发布时间:2026-04-23 12:05:20  浏览量:3

我叫老张,今年65岁。旁人问我这把年纪最大的本钱是什么,我从不提那套无贷款的老房子,也不说每月准时到账的4000多退休金,只拍拍胸脯说,是这身硬朗的筋骨。

孩子们都已成家立业,飞得远远的。偌大的房子里,白天还好,我能去公园和老伙计们下一下午象棋,打发闲散时光。

可一到夜里,孤单便会从墙角缝隙里丝丝缕缕冒出来,怎么挡都挡不住。电视开得再响,屋里依旧空落落的;对着一桌子菜独酌,滋味也只剩寡淡。

孩子们总劝我再找个伴,我嘴上推脱都这把年纪了折腾什么,心里却藏着一丝松动。

改变,是从迷上广场舞开始的。起初不过是为活动筋骨,却没想到,在灯火璀璨的广场上,遇见了李梅。

她56岁,退休前是中学老师,自带一股书卷气。和广场上那些大嗓门、穿得花里胡哨的老太太不同,她总穿一身素雅运动服,头发在脑后挽得干净利落。

跳舞时舞步轻盈,腰身柔软,一招一式透着优雅,在喧闹的舞曲里,像一朵安静绽放的兰花,很快成了舞池里公认的一枝花。

不少老头想邀她做舞伴,都被她笑着婉拒。我观察了好几日,见她总是独来独往,跳舞也总站在队伍后排,那份清冷,反倒点燃了我心里的小火苗。

我年轻时本就敢想敢干,那日音乐停歇,我擦了把汗,鼓足这辈子最大的勇气走到她面前:“李老师,我叫老张。

看你舞跳得好,一直没固定舞伴,怪可惜的,不知有没有荣幸请你做我的固定舞伴?”

她愣了愣,随即笑了,眼角细细的纹路格外柔和,像春风拂过湖面:“好啊,老张大哥。”

就这么简单,我成了广场上最让人羡慕的老头。
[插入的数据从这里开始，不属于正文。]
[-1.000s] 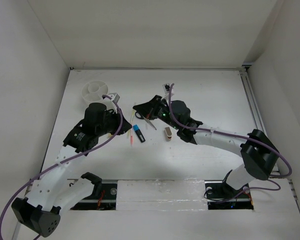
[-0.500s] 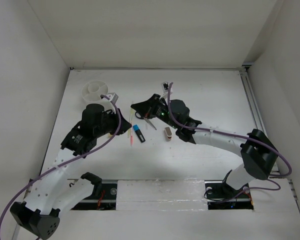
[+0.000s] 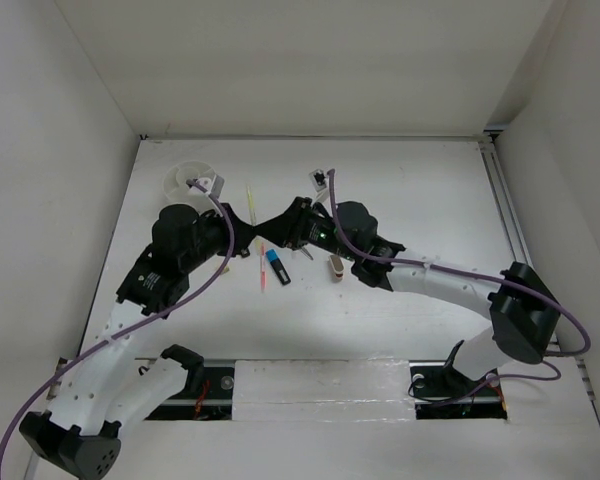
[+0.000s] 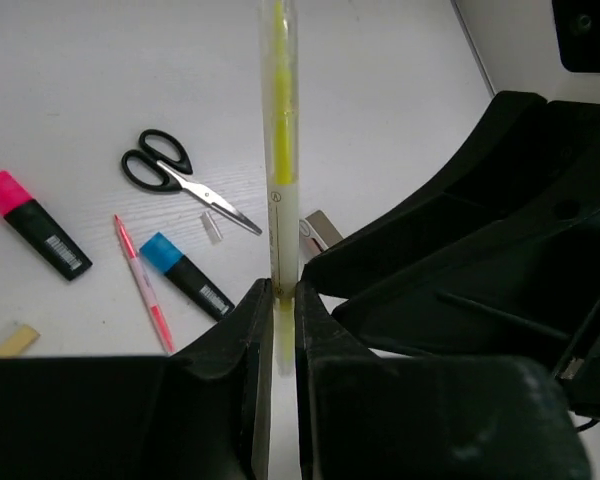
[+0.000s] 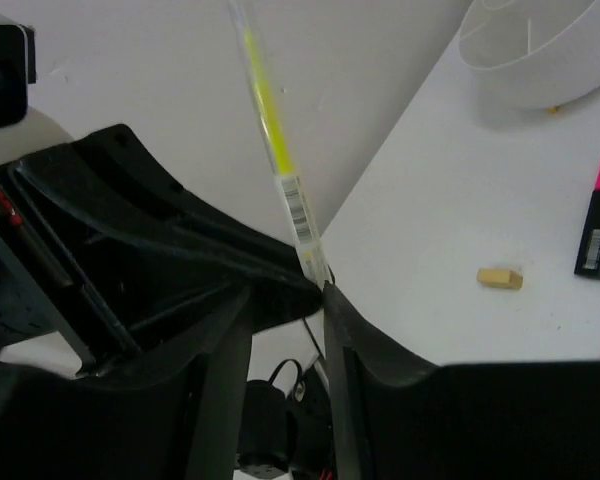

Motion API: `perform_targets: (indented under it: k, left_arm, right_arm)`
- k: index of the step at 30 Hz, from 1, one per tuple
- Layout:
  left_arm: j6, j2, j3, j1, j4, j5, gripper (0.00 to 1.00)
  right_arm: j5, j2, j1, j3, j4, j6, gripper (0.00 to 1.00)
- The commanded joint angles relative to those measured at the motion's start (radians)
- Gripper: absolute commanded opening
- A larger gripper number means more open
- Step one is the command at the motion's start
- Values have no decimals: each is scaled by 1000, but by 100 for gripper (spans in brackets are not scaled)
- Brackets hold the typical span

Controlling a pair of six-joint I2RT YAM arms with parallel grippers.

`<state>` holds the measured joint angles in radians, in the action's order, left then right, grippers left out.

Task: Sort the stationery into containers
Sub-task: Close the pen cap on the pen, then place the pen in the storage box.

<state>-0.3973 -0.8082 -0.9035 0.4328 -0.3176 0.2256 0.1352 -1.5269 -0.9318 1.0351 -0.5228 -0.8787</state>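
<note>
- Left gripper [image 4: 280, 295] clamped on yellow pencil [image 4: 280, 150], clear of table [image 3: 430, 200].
- Right gripper [image 5: 286, 292] jaws apart, straddling the pencil's lower end.
- Top view: tub [image 3: 185, 180] at yellow pencil's 10 o'clock; blue highlighter [image 3: 277, 267] and pink pencil [image 3: 263, 262] at 5 o'clock.

Even, diffuse white light is falling from overhead, washing out the white counter [image 3: 430, 190] around the round white plastic tub [image 3: 187, 180], whose rim is nearly merging with the surface. Right of the tub, only faint, soft shadows are lying under the black arms [image 3: 180, 250]. In the left wrist view the thin yellow pencil [image 4: 280, 150] is showing crisp while the black jaws nearest the lens are blurring. In the right wrist view a soft grey shadow is sitting below the tub.
</note>
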Motion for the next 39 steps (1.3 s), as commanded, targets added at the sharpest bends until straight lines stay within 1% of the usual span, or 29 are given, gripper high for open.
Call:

李梅舞步本就出众,我学得又快,两人一搭手便是天作之合,旋转、转身,每个眼神、每个动作都配合得天衣无缝。

舞曲声里,能闻到她发间淡淡的洗发水清香,能感受到她搭在我肩头的手温暖有力,沉寂十年的心,像广场中央的大音响,咚咚跳个不停。

老伙计们总打趣:“老张,这哪是跳舞,是焕发第二春了!象棋都不下,眼里只剩李老师了。”

我嘴上骂他们胡说八道,转身嘴角的笑意却怎么也收不住,心里比喝了蜜还甜。

我不止在舞池里对她上心,生活里也处处惦记。天气预报说降温,跳舞时我便揣着暖水袋给她。
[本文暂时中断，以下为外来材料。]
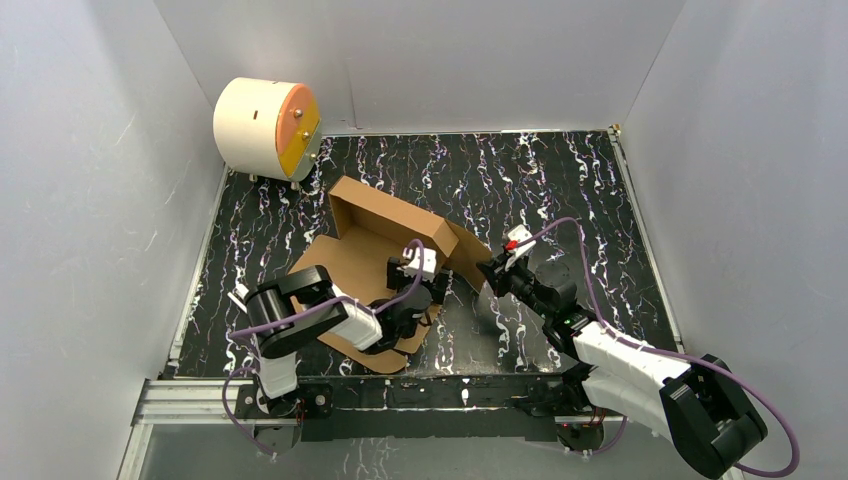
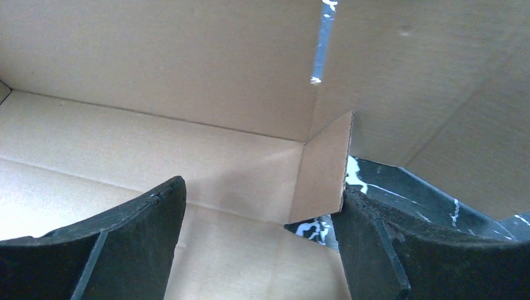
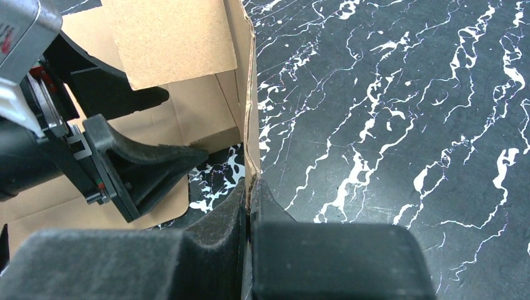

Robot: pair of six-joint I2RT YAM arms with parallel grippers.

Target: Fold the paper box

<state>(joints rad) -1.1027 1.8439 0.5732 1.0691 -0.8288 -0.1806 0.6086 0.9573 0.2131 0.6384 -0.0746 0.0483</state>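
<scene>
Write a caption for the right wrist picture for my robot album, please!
The right gripper pinches a flap edge of the paper box while the open left gripper reaches inside.

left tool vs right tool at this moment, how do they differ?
Left tool is open; right tool is shut. Left tool holds nothing, over the floor of the paper box; right tool pinches the box's end flap by its edge. Both are black and work the same end of the box.

I see pale grey walls (image 1: pixel 90 200) on three sides of my black, white-veined tabletop (image 1: pixel 600 180), with an aluminium rail (image 1: pixel 190 400) along its near edge
</scene>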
听见她咳嗽,便跑遍药店买来梨膏糖;下雨天提前半小时撑着伞在她家楼下等,看她从楼道里走出时惊讶又感动的模样,心里满是满足。

李梅也有回应,知道我爱吃面食,会亲手包皮薄馅大的包子带给我。一来二去,两人之间的隔阂被日常的关心慢慢消融,愈发透明。

看着镜子里头发花白却精神十足的自己,摸着依旧结实的胳膊,我笃定有能力给她一个安稳的晚年,开始幻想往后的日子。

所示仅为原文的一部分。